What the task asks: Would you output the entries below only from the line containing "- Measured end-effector" through the line containing "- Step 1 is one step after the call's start", exactly as they stand and with both ends included?

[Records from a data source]

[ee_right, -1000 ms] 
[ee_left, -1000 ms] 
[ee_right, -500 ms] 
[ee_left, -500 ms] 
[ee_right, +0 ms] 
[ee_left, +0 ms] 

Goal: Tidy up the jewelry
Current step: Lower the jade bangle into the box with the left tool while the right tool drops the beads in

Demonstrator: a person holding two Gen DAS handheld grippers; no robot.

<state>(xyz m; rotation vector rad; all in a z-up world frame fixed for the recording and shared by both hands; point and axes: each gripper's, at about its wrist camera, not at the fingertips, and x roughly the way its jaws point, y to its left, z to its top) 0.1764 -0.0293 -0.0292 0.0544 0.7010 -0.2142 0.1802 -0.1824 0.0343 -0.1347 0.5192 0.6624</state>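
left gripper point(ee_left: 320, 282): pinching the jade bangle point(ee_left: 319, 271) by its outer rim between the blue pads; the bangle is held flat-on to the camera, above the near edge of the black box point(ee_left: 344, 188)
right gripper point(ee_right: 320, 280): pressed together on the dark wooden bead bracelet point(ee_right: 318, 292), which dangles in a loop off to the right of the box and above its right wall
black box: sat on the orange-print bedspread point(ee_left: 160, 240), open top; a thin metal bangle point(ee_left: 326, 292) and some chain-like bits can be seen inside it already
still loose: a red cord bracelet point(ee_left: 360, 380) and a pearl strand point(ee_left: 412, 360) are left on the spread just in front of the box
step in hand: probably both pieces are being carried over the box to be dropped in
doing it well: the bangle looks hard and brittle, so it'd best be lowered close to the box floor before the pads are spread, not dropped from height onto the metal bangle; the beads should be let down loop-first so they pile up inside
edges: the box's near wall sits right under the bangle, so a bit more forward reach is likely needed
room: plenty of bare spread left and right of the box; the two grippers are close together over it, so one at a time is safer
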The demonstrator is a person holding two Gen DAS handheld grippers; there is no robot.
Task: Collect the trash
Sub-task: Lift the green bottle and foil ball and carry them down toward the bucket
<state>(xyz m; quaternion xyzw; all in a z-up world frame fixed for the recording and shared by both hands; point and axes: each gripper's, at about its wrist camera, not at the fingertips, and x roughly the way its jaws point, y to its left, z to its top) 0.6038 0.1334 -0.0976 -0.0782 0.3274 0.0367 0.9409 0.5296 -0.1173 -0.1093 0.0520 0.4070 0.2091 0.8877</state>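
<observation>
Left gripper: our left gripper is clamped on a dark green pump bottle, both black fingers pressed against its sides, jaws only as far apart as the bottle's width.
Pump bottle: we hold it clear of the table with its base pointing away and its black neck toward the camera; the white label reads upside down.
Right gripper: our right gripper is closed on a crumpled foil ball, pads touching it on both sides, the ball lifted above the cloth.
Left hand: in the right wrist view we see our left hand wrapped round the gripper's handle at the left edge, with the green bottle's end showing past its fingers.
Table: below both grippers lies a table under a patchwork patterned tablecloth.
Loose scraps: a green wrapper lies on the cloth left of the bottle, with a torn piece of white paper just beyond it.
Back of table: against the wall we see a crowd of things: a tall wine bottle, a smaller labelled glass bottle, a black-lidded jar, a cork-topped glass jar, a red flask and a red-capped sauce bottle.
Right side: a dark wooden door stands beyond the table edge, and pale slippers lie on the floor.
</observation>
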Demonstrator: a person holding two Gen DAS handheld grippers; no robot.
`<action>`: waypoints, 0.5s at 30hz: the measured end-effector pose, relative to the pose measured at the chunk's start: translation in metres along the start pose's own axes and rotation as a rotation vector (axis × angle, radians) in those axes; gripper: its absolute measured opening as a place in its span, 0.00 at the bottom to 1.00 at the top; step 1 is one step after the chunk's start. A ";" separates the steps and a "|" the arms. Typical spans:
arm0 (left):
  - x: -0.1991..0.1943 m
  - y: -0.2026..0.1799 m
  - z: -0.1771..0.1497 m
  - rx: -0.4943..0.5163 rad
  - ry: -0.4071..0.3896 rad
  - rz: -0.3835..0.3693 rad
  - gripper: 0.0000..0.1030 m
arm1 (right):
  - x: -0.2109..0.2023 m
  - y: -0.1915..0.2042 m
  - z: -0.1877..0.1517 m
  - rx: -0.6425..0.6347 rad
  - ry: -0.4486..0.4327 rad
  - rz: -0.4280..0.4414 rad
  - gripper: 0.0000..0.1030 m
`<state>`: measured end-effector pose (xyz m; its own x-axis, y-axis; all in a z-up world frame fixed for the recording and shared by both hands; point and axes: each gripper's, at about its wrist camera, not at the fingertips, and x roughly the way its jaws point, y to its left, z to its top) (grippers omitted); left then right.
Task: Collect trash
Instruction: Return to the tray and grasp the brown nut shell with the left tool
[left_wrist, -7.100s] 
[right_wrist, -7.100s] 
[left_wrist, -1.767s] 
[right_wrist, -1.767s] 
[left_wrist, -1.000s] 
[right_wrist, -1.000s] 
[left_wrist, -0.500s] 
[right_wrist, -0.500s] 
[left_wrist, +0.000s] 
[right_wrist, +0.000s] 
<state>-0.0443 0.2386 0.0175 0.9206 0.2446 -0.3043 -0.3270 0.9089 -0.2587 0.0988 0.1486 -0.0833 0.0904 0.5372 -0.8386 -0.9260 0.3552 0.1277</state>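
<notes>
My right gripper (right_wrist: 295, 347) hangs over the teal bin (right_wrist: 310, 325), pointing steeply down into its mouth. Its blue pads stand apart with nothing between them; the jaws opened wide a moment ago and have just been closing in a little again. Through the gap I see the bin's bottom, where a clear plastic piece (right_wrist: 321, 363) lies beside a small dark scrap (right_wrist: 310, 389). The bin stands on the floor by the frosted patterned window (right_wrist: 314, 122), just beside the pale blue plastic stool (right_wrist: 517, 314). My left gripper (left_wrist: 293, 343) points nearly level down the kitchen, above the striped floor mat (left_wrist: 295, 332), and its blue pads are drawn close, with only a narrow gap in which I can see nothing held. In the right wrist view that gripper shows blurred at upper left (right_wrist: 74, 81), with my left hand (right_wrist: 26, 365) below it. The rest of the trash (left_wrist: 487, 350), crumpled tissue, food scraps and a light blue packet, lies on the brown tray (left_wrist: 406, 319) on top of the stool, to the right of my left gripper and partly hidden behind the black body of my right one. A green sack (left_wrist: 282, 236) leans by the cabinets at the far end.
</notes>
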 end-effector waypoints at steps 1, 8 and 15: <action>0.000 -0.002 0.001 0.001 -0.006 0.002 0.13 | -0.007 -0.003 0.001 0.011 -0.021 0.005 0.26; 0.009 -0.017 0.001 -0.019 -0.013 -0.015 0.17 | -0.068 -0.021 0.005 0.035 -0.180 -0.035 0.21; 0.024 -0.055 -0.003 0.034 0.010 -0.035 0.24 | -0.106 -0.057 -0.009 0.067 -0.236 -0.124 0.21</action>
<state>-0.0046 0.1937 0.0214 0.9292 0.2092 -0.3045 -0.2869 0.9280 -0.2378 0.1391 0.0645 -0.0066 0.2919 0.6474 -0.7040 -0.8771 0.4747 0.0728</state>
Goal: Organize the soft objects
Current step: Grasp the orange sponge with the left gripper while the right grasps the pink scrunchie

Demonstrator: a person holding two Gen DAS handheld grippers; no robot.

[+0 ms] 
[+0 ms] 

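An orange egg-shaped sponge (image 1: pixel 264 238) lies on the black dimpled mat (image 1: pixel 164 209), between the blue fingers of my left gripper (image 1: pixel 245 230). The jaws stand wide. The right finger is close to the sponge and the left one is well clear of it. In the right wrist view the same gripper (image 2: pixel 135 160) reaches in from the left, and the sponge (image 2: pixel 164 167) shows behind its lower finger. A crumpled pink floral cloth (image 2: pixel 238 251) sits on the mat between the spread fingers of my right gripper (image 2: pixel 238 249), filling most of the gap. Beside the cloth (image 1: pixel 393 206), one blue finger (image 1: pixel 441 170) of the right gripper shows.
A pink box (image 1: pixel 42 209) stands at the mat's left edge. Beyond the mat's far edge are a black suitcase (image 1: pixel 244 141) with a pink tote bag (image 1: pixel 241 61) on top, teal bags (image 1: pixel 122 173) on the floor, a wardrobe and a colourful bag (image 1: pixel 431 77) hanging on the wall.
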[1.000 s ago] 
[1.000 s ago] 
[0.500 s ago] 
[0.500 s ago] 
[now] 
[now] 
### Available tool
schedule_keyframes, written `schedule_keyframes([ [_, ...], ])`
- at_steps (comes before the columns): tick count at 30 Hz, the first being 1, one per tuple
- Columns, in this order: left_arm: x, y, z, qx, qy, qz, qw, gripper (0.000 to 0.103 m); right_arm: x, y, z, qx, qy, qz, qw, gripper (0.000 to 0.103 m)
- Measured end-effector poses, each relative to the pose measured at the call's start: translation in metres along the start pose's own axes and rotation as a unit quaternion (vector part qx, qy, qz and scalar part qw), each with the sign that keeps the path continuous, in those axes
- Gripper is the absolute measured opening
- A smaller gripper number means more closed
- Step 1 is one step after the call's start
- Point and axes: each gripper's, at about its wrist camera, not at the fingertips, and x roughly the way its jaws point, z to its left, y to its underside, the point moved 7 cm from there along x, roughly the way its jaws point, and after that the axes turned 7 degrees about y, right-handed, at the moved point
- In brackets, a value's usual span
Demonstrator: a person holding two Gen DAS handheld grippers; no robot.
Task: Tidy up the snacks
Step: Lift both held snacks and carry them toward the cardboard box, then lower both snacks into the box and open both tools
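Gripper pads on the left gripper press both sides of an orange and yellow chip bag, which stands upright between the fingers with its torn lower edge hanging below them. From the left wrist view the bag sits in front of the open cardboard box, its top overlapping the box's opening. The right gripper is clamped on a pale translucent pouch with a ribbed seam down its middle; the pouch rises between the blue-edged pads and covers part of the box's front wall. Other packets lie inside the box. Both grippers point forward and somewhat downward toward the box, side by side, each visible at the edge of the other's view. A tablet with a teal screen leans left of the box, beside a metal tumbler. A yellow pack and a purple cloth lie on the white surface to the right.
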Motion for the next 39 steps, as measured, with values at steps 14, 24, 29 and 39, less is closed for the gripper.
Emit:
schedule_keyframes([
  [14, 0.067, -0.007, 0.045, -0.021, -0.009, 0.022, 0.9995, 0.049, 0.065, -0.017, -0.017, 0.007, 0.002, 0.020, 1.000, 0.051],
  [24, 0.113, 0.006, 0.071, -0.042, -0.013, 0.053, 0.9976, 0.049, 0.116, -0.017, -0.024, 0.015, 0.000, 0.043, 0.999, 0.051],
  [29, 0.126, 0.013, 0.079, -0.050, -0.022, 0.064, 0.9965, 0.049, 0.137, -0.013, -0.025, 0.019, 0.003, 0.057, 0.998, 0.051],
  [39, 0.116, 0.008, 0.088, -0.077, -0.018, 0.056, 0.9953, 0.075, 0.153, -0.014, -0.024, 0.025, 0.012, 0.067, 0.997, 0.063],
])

Completed task:
- Measured end-effector poses, each relative to the pose measured at the call's start: translation in metres along the start pose's own axes and rotation as a unit quaternion (vector part qx, qy, qz and scalar part qw), each with the sign that keeps the path continuous, in those axes
- Gripper is the absolute measured opening
- A smaller gripper number means more closed
- Step 1 is one step after the call's start

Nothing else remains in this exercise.